Published on 09/29/2020 – Last Updated on 09/29/2020 by OTC
In the 21st century, the operational environment and threats have become multifaceted. Particularly in the maritime operational environment, the force structure needs to be reevaluated to cope with the threats and provide deterrence. The U.S. Navy is one of the most significant components of the U.S. global power. The Pentagon has been working to determine the force structure to keep the strength of the U.S. Navy.
The Pentagon’s forthcoming suggestion for a future Navy is relied upon to require a noteworthy increase in the number of ships, with officials discussing a fleet as large as 530 hulls, according to leaked documents. It looks like the study will recommend a significant increase in the fleet’s size and some exciting changes in its composition. The course may suggest a fleet of between 480 and 530 ships. That’s a dramatic increase from the current target, 355 ships by 2030, which itself was a broad jump from the Obama administration’s mark of 308 warships by this year. Additional details show that the Pentagon may reduce the number of big-deck ships and increase the number of smaller, faster more agile ships intended to operate in tandem with drone boats.
The amount of the increase, interestingly, would come from unmanned vessels.
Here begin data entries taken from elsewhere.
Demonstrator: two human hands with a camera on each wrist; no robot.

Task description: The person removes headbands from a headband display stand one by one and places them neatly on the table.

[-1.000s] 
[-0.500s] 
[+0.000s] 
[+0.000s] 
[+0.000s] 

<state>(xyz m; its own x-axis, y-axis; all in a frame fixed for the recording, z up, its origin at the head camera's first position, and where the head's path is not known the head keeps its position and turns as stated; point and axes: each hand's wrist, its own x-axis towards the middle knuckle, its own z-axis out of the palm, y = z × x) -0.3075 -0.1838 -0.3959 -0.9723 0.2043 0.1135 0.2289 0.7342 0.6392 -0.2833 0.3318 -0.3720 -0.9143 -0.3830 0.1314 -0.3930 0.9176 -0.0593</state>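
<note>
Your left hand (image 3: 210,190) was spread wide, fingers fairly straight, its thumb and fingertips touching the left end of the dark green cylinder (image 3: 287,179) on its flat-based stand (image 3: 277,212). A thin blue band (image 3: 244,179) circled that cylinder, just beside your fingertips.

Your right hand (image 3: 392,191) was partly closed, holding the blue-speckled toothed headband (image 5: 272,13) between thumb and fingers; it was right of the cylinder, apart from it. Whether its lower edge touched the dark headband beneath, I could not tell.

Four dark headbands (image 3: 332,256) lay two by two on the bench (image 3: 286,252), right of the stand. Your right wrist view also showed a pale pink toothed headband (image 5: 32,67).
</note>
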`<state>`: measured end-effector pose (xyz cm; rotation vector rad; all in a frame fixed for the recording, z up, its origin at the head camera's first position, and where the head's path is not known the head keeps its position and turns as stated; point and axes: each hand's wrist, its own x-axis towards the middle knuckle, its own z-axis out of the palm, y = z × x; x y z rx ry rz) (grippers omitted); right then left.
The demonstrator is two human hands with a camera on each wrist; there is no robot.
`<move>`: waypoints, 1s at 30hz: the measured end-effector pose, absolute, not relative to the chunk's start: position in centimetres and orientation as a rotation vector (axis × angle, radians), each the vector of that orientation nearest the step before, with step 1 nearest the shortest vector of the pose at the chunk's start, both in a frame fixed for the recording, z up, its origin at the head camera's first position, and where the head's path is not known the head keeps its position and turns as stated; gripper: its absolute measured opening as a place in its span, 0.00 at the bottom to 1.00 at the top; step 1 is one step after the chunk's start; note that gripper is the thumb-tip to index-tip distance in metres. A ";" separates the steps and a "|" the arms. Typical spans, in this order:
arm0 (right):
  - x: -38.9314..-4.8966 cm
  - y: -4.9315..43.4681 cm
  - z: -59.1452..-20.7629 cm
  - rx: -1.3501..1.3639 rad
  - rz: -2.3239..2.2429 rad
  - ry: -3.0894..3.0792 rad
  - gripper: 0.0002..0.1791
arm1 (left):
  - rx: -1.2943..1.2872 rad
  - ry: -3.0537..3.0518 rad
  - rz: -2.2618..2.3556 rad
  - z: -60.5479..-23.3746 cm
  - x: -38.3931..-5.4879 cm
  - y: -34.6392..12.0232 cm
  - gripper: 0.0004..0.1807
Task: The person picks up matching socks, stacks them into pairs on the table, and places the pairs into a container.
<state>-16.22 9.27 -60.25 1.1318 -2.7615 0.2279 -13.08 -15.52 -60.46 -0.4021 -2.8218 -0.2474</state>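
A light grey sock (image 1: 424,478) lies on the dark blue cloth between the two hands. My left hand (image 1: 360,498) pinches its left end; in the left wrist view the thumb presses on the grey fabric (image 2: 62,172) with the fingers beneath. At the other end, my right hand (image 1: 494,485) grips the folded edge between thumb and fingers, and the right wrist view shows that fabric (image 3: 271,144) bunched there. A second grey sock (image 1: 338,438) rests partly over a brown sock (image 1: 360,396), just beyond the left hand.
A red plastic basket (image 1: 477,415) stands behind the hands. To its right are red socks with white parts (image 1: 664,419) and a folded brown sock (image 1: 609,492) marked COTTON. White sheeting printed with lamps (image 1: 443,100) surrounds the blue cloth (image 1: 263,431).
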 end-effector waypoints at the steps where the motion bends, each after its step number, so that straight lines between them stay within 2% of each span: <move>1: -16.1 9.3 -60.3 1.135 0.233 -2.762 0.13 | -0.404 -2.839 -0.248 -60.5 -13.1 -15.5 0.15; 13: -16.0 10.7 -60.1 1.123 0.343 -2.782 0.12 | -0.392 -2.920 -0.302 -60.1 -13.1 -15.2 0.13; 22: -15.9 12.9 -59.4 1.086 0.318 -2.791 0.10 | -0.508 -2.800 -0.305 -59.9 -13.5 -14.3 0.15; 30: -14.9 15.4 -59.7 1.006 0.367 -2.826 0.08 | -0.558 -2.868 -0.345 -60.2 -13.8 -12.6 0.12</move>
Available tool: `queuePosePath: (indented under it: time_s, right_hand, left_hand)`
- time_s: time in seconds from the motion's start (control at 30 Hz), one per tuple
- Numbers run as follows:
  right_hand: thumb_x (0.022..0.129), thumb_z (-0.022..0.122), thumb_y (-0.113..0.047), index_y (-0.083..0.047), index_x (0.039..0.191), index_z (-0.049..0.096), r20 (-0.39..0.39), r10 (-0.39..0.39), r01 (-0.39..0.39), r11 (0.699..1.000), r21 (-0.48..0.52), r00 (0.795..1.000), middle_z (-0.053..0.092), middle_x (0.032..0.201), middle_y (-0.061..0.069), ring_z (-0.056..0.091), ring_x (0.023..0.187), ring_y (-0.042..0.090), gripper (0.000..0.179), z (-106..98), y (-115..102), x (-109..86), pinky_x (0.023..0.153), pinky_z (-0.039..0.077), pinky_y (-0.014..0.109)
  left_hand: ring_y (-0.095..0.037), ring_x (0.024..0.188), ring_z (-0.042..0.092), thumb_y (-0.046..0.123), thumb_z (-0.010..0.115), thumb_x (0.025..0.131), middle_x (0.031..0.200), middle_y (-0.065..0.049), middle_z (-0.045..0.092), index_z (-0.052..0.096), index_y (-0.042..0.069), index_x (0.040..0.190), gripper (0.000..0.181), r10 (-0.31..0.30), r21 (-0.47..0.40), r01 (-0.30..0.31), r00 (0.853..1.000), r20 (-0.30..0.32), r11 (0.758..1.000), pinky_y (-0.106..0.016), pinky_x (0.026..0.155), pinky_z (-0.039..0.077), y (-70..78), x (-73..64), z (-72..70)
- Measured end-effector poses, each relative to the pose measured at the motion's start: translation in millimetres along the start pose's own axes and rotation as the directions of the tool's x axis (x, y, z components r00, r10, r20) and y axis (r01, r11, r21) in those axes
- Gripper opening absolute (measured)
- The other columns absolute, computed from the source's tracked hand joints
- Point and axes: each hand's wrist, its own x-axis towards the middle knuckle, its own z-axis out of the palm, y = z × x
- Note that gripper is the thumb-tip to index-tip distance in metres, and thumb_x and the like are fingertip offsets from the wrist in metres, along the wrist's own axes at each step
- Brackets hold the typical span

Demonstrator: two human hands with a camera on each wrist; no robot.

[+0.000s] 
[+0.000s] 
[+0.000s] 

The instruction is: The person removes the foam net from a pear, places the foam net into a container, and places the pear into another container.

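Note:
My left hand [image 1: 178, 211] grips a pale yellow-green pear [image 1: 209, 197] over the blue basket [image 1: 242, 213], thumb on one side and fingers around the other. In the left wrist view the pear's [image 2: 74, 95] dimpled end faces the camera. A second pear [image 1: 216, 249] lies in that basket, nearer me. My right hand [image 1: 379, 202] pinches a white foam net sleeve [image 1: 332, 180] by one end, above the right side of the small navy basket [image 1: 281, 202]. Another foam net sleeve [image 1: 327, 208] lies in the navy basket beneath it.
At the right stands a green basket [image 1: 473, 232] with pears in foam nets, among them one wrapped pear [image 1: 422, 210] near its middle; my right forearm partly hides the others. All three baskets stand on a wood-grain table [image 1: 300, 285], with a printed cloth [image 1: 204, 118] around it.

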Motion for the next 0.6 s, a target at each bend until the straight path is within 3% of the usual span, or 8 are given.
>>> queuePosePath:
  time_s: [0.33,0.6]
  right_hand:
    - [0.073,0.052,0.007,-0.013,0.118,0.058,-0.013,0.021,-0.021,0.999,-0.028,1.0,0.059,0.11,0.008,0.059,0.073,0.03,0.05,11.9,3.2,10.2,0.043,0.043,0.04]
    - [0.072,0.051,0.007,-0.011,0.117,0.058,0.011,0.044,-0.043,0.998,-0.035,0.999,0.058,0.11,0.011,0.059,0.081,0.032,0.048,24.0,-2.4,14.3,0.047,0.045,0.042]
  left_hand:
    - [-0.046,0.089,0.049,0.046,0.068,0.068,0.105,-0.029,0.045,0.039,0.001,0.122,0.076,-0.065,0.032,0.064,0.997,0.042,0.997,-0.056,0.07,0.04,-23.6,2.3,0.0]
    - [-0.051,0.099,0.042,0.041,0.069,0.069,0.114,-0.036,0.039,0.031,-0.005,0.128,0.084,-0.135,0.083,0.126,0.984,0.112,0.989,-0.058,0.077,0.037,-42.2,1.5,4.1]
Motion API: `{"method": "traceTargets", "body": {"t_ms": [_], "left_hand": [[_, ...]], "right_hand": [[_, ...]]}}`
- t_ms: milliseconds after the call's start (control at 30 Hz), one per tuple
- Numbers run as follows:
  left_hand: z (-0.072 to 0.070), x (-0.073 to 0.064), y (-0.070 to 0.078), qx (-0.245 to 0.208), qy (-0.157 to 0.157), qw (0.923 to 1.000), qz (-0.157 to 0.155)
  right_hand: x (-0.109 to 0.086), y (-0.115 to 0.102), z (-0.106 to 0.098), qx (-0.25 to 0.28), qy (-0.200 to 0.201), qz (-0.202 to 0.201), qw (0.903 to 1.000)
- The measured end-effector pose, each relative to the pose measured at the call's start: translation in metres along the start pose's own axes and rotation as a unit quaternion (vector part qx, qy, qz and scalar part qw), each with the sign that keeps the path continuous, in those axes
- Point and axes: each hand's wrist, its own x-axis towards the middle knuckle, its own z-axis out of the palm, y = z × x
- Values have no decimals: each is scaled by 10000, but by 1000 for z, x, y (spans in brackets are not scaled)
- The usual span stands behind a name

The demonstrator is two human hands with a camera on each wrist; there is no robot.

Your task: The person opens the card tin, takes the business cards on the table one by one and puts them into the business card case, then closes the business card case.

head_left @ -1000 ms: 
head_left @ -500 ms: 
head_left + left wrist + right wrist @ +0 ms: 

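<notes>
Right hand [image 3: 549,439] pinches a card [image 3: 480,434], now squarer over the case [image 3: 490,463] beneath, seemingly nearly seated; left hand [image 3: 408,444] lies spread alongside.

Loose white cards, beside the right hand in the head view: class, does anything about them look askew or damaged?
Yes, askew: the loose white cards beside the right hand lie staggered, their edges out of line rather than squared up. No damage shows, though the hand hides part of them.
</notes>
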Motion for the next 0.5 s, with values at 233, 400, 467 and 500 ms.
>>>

As per the shared comprehension in Washington, the U.S. Navy needs a much more distributed fleet and basing structure to counter China’s navy. In other words, less emphasis on carrier-based operations, more on building a fleet where a single, well-placed Chinese anti-ship missile wouldn’t be devastating. Though this is just the early stages of a long process of transformation in America’s posture in the Western Pacific, it could be a pretty profound one.
China’s movement of fast shipbuilding has frightened the Pentagon, and most importantly, the Chinese Navy has already gone beyond America in terms of sheer numbers and also made progress with a wide sphere of the advanced technical leap. Technological advancement in artificial intelligence, autonomous, and quantum processors seems to change the character of the war.
The Pentagon is planning to have a composite force structure equipped with artificial intelligence autonomous devices and capable of launching multiple fires platforms that can be used together in the same network structure to maintain its superiority in the seas and deter the tiles.
Consequently, the U.S. will recreate the naval forces according to the emerging technologies and in line with the Distributed Maritime Operations strategy.